Counting only lines below that contain the string "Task", give the total as a single number.

━━━ DATA PROVIDED ━━━

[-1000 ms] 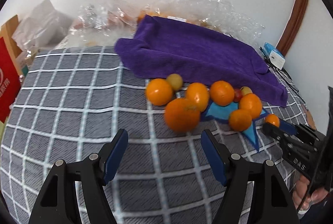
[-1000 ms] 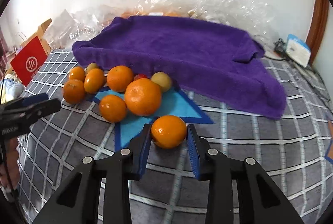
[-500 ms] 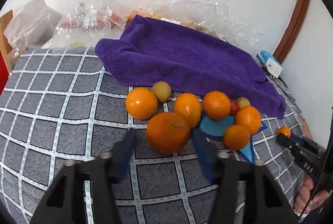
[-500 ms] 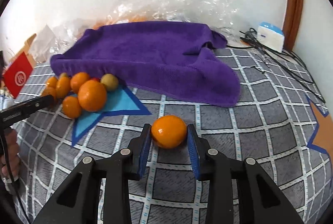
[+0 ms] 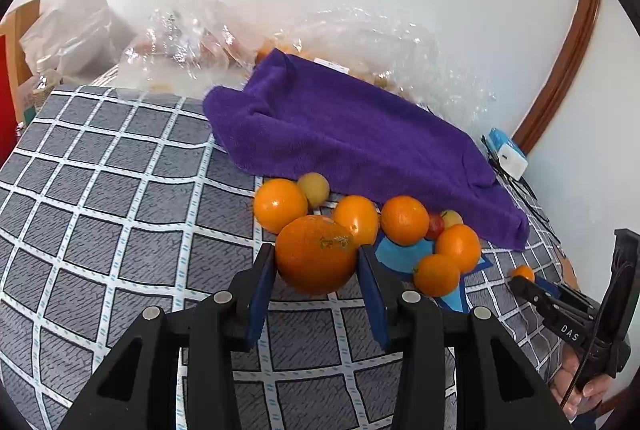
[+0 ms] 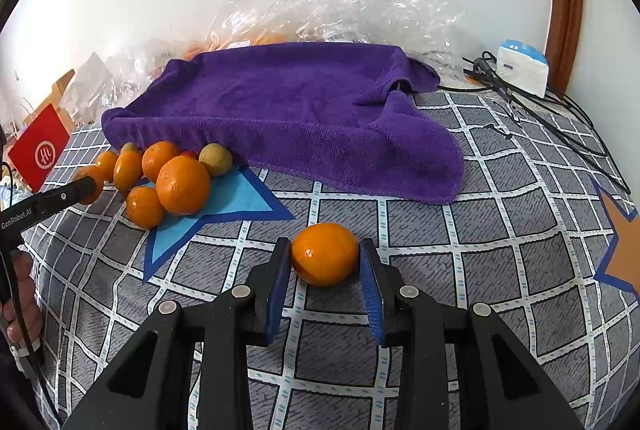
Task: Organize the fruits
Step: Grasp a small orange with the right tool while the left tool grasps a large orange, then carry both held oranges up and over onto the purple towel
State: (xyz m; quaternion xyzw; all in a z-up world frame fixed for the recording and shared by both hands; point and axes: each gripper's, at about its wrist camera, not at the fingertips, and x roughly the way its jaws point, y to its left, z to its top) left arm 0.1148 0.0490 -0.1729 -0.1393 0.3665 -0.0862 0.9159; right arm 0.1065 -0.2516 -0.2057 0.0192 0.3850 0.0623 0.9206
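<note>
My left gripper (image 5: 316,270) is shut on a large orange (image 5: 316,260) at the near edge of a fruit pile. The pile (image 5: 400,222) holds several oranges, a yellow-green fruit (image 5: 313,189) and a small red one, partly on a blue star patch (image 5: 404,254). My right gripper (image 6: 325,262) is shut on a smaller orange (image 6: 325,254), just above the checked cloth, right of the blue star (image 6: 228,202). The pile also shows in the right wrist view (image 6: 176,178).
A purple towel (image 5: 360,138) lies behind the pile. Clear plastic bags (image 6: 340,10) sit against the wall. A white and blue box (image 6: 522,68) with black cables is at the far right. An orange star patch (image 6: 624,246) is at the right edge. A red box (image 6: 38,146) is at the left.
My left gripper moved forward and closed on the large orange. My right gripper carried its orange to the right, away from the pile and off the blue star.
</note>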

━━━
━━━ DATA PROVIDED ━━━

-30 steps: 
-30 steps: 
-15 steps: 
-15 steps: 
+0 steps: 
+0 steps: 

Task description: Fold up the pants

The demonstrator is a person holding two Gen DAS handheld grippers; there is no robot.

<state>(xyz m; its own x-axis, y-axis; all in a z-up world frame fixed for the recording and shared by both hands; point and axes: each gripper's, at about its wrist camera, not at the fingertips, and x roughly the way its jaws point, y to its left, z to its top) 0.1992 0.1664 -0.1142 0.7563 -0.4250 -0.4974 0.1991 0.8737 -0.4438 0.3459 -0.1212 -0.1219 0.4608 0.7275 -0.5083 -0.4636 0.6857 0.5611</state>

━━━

▸ ANSWER SPACE:
2